This week’s parkrun Progress Report comes from a school friend of mine, Greg Saunders, and his run at Gisborne parkrun #375 on 21 March 2026, where he clocked 26:57.
On paper, it’s his fastest parkrun of the year.
But the real story here isn’t the time.
It’s what this run tells us about a comeback.
The context matters
Greg is returning from a year disrupted by a knee injury.
He’s only recently:
- rebuilt some consistency
- started introducing higher-intensity work again
- begun to trust his body under load
His goal is clear:
Get back under 25 minutes consistently
His PB sits at 24:49, set about 12 months ago.

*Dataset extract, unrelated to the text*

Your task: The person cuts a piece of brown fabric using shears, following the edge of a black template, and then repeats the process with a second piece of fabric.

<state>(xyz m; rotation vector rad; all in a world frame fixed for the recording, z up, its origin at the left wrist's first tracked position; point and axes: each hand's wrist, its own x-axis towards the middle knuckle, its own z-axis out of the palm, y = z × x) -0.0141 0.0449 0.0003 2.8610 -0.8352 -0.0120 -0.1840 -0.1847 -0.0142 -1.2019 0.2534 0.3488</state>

So this run sits right in that early-to-mid comeback phase.
And that’s exactly how it reads.
The run at a glance
Strava measured the run at 4.73km, but the splits still give us a clear picture:
- 1st Km – 5:28
- 2nd Km – 5:34
- 3rd Km – 5:29
- 4th Km – 5:35
- Final ~730m – 5:09/km pace
That’s a really tidy pacing profile.
Four kilometres all sitting within a few seconds of each other…
…and then a clear lift to finish.
The smartest part of this run
What I like most is the restraint early.
There’s no:
- charging the first kilometre
- chasing pace that isn’t sustainable
- emotional reaction to other runners
Instead, Greg settles into a rhythm straight away.
That’s not always easy when you’re coming back from injury.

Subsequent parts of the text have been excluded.